_ASSIGNED TASK_
All of the records should be given again exactly as they appear.

____ MATERIAL FOR THE TASK

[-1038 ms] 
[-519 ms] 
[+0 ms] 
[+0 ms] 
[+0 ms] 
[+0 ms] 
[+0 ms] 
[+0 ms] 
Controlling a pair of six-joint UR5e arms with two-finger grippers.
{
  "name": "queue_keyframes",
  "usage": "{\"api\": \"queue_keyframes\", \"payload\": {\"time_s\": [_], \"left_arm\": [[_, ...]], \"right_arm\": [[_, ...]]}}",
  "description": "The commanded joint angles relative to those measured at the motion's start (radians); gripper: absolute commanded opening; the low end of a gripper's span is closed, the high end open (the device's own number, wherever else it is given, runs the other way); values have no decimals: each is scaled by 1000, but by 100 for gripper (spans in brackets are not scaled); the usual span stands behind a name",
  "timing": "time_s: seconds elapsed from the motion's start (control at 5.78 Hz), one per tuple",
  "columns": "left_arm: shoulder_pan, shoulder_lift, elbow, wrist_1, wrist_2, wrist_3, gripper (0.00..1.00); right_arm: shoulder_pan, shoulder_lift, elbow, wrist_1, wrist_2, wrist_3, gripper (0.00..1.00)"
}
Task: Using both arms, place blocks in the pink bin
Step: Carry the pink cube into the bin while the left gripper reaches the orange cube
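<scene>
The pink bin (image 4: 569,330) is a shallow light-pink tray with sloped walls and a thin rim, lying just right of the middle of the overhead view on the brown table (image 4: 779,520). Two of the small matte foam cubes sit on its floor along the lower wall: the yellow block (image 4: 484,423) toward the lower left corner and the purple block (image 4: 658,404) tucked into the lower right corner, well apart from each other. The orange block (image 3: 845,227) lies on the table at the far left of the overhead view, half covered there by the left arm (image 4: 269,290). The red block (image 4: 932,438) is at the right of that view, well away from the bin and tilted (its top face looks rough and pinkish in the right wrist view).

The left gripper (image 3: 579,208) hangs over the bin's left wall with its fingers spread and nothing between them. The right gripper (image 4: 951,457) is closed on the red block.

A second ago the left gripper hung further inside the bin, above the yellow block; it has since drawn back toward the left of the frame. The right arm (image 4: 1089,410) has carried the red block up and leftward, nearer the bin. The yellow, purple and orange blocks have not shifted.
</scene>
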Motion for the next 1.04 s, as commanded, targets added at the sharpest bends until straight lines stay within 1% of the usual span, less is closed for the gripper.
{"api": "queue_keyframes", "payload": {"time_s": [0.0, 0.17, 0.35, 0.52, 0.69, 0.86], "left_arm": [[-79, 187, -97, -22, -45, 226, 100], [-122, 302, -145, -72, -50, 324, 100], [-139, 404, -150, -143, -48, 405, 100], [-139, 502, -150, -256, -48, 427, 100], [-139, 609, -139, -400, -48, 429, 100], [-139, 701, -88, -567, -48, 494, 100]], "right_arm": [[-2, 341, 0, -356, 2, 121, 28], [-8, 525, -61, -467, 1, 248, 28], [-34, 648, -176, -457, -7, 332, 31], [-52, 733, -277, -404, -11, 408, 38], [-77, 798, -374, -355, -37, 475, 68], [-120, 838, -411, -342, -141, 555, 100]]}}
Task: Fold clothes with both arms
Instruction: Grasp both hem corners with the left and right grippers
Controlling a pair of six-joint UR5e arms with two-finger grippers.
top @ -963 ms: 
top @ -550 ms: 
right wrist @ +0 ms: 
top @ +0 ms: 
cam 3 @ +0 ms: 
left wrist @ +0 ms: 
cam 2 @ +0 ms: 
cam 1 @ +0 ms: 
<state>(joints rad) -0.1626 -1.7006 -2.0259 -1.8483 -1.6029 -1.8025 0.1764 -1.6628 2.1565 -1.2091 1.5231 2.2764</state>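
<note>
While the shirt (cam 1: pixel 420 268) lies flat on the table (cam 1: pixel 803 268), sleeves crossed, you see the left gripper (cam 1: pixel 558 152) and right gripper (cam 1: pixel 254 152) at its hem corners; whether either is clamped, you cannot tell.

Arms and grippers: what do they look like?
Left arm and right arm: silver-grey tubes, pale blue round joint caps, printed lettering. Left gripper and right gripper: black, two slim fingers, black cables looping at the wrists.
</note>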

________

_EXPECTED ANSWER_
[-1038 ms] 
[-519 ms] 
[+0 ms] 
[+0 ms] 
[+0 ms] 
[+0 ms] 
[+0 ms] 
[+0 ms] 
Controlling a pair of six-joint UR5e arms with two-finger grippers.
{
  "name": "queue_keyframes",
  "usage": "{\"api\": \"queue_keyframes\", \"payload\": {\"time_s\": [_], \"left_arm\": [[_, ...]], \"right_arm\": [[_, ...]]}}",
  "description": "The commanded joint angles relative to those measured at the motion's start (radians); gripper: absolute commanded opening; the low end of a gripper's span is closed, the high end open (the device's own number, wherever else it is given, runs the other way); values have no decimals: each is scaled by 1000, but by 100 for gripper (spans in brackets are not scaled); the usual span stands behind a name",
  "timing": "time_s: seconds elapsed from the motion's start (control at 5.78 Hz), one per tuple",
  "columns": "left_arm: shoulder_pan, shoulder_lift, elbow, wrist_1, wrist_2, wrist_3, gripper (0.00..1.00); right_arm: shoulder_pan, shoulder_lift, elbow, wrist_1, wrist_2, wrist_3, gripper (0.00..1.00)"
}
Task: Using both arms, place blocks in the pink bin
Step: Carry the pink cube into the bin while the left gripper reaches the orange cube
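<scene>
The pink bin (image 4: 569,330) is a shallow light-pink tray with sloped walls and a thin rim, lying just right of the middle of the overhead view on the brown table (image 4: 779,520). Two of the small matte foam cubes sit on its floor along the lower wall: the yellow block (image 4: 484,423) toward the lower left corner and the purple block (image 4: 658,404) tucked into the lower right corner, well apart from each other. The orange block (image 3: 845,227) lies on the table at the far left of the overhead view, half covered there by the left arm (image 4: 269,290). The red block (image 4: 932,438) is at the right of that view, well away from the bin and tilted (its top face looks rough and pinkish in the right wrist view).

The left gripper (image 3: 579,208) hangs over the bin's left wall with its fingers spread and nothing between them. The right gripper (image 4: 951,457) is closed on the red block.

A second ago the left gripper hung further inside the bin, above the yellow block; it has since drawn back toward the left of the frame. The right arm (image 4: 1089,410) has carried the red block up and leftward, nearer the bin. The yellow, purple and orange blocks have not shifted.
</scene>
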Motion for the next 1.04 s, as commanded, targets added at the sharpest bends until straight lines stay within 1% of the usual span, less is closed for the gripper.
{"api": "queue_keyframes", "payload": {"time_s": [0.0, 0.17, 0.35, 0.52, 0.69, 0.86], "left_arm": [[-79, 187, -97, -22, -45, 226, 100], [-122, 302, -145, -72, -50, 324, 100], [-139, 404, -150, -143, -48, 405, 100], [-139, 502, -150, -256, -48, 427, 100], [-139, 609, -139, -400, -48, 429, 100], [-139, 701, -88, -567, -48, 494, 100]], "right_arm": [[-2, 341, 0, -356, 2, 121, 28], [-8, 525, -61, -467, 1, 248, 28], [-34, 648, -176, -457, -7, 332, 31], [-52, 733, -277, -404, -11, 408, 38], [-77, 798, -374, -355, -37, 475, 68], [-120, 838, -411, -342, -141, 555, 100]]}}
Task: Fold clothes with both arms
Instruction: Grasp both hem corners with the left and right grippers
Controlling a pair of six-joint UR5e arms with two-finger grippers.
top @ -963 ms: 
top @ -550 ms: 
right wrist @ +0 ms: 
top @ +0 ms: 
cam 3 @ +0 ms: 
left wrist @ +0 ms: 
cam 2 @ +0 ms: 
cam 1 @ +0 ms: 
<state>(joints rad) -0.1626 -1.7006 -2.0259 -1.8483 -1.6029 -1.8025 0.1764 -1.6628 2.1565 -1.2091 1.5231 2.2764</state>
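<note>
While the shirt (cam 1: pixel 420 268) lies flat on the table (cam 1: pixel 803 268), sleeves crossed, you see the left gripper (cam 1: pixel 558 152) and right gripper (cam 1: pixel 254 152) at its hem corners; whether either is clamped, you cannot tell.

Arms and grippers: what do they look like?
Left arm and right arm: silver-grey tubes, pale blue round joint caps, printed lettering. Left gripper and right gripper: black, two slim fingers, black cables looping at the wrists.
</note>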

The work on this exercise is done.